╭─ SUPPLIED RECORDS
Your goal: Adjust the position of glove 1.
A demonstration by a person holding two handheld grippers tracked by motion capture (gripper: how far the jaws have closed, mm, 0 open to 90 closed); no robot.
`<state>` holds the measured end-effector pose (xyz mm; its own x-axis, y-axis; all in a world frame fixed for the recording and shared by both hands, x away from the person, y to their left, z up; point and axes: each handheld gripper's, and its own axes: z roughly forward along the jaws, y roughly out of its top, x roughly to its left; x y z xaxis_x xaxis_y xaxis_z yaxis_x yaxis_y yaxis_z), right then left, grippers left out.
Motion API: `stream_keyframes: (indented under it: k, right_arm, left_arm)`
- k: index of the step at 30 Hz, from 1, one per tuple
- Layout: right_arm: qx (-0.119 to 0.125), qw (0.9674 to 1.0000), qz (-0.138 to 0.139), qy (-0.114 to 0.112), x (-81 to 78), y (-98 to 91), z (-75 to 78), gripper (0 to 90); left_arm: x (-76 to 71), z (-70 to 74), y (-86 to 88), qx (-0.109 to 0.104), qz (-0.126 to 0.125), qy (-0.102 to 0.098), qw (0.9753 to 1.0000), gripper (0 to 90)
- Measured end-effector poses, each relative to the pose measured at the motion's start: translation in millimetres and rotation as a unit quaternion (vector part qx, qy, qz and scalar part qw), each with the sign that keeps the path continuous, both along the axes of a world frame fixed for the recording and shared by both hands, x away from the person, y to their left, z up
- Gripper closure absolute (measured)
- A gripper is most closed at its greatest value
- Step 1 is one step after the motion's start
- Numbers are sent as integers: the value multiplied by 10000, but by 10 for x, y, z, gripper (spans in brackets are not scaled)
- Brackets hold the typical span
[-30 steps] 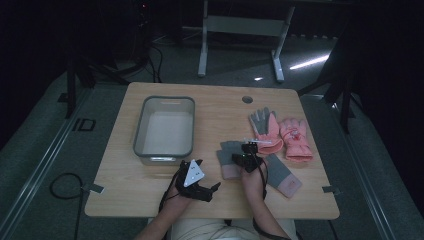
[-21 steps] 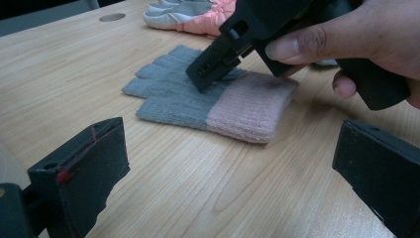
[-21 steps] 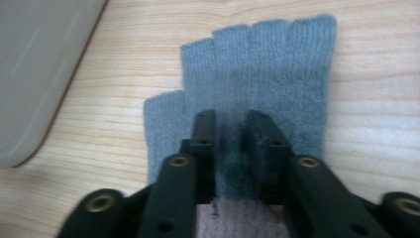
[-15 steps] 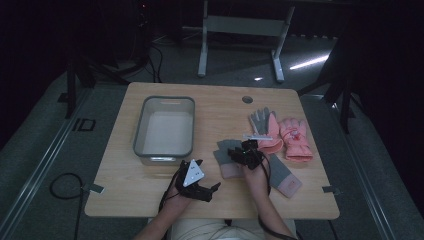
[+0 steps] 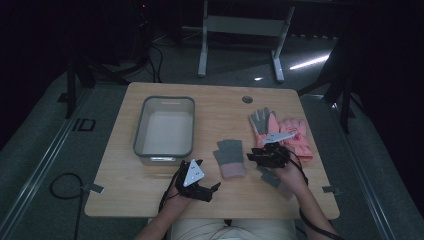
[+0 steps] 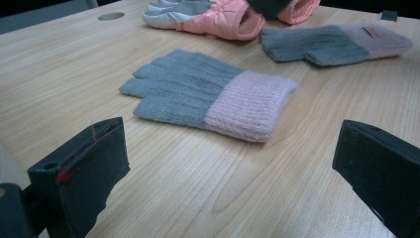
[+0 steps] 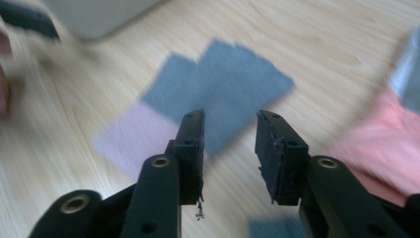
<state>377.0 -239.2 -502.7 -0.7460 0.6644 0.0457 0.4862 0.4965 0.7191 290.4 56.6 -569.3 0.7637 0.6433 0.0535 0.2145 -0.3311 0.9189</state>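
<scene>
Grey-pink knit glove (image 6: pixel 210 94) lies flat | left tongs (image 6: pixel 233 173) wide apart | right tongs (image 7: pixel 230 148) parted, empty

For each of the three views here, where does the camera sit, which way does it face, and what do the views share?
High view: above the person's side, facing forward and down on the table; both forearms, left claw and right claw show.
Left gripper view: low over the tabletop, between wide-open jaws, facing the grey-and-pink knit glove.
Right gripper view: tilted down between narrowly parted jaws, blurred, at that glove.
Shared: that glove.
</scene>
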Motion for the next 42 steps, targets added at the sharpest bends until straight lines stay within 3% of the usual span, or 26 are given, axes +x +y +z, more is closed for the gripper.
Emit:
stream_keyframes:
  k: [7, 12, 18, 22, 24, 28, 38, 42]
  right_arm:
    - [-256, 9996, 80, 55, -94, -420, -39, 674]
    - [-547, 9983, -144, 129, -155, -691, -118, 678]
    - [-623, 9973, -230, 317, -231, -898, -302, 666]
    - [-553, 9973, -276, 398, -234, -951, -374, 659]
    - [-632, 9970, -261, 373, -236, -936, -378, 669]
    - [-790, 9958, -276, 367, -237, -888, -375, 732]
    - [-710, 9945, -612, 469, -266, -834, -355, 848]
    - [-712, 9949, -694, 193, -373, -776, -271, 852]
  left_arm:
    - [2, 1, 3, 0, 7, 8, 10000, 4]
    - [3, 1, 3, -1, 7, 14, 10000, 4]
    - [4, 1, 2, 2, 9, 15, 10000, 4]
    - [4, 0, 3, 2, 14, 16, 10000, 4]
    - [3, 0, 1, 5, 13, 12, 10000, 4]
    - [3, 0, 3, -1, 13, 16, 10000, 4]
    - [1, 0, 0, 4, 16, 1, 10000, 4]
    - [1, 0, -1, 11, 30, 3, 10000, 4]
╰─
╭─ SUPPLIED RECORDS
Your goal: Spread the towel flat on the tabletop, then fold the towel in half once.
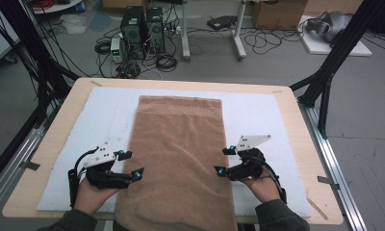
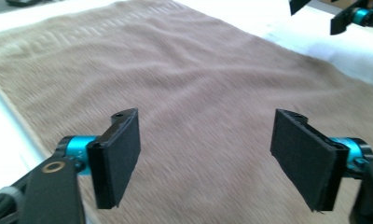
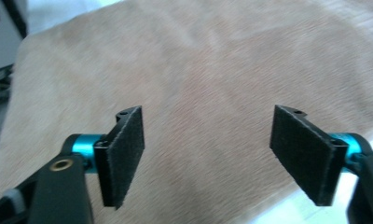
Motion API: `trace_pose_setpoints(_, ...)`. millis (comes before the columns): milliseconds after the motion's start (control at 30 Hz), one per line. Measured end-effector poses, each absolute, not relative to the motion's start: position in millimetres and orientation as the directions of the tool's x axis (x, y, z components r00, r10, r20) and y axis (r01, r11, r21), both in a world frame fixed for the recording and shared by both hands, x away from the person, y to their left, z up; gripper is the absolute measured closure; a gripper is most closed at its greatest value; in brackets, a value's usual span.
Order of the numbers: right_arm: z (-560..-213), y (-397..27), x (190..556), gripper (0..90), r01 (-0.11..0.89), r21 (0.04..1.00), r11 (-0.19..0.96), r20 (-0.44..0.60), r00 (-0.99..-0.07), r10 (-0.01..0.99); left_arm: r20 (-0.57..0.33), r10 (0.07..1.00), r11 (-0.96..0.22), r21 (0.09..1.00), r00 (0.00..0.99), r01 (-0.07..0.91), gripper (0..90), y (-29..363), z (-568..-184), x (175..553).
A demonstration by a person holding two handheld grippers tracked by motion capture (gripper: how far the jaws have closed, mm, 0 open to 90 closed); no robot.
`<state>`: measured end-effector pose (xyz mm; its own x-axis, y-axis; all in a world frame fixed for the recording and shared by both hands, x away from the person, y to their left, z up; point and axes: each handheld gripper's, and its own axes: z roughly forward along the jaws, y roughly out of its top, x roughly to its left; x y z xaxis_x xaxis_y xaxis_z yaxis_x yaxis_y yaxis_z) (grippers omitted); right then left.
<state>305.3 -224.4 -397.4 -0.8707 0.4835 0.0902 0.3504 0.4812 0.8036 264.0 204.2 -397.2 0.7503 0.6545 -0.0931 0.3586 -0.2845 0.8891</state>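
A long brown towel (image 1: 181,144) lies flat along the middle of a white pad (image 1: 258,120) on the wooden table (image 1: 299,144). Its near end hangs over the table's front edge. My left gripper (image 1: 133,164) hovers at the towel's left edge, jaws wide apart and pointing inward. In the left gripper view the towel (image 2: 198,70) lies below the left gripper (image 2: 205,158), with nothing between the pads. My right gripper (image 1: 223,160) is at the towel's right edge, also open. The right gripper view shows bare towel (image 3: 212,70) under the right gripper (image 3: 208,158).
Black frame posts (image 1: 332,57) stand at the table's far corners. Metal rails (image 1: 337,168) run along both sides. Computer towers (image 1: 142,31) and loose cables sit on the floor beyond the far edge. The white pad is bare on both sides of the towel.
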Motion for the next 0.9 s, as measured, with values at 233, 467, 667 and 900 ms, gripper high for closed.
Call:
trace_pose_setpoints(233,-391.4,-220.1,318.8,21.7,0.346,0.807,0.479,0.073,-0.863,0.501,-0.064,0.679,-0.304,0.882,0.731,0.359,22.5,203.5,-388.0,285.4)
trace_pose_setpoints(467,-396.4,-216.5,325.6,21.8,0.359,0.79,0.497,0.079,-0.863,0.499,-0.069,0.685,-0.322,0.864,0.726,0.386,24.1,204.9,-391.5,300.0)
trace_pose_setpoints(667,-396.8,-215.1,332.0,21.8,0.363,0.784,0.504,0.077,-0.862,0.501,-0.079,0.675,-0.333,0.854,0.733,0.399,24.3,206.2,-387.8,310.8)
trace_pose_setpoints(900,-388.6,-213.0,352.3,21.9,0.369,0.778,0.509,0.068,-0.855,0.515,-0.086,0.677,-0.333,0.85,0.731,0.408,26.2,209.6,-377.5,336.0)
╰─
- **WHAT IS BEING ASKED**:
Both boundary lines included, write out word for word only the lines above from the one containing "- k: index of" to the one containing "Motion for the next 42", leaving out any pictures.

- **FINAL ANSWER**:
- k: index of the step at 30 Hz, from 1, one per tuple
- Layout: right_arm: qx (-0.119 to 0.125), qw (0.9674 to 1.0000), qz (-0.138 to 0.139), qy (-0.114 to 0.112), x (-81 to 78), y (-98 to 91), z (-75 to 78), gripper (0 to 90); left_arm: x (-76 to 71), z (-70 to 74), y (-86 to 88), qx (-0.109 to 0.104), qz (-0.126 to 0.125), qy (-0.102 to 0.098), qw (0.9753 to 1.0000), gripper (0 to 90)
- Measured end-effector poses, each relative to the pose measured at the motion's start: translation in millimetres and rotation as a unit quaternion (vector part qx, qy, qz and scalar part qw), each with the sign that keeps the path continuous, both along the axes of a world frame fixed for the recording and shared by both hands, x away from the person, y to their left, z up
- Gripper closure absolute (measured)
- A gripper is most closed at its greatest value
- Step 1 is one step after the motion's start
- Numbers are sent as integers: the value multiplied by 10000, but by 10 for x, y, z, gripper (spans in brackets are not scaled)
- Brackets hold the typical span
[-30 steps] 
[-21 steps] 
[-21 steps] 
[-15 steps] 
[+0 steps] 
[+0 steps] 
[+0 steps] 
<state>377.0 -239.2 -502.7 -0.7460 0.6644 0.0457 0.4862 0.4965 0.7191 290.4 56.6 -569.3 0.7637 0.6433 0.0535 0.2145 -0.3311 0.9189</state>
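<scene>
Grey-pink knit glove (image 6: pixel 210 94) lies flat | left tongs (image 6: pixel 233 173) wide apart | right tongs (image 7: pixel 230 148) parted, empty

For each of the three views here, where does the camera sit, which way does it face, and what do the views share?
High view: above the person's side, facing forward and down on the table; both forearms, left claw and right claw show.
Left gripper view: low over the tabletop, between wide-open jaws, facing the grey-and-pink knit glove.
Right gripper view: tilted down between narrowly parted jaws, blurred, at that glove.
Shared: that glove.
</scene>
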Motion for the next 42 steps, targets added at the sharpest bends until straight lines stay within 3% of the usual span, or 26 are given, axes +x +y +z, more is closed for the gripper.

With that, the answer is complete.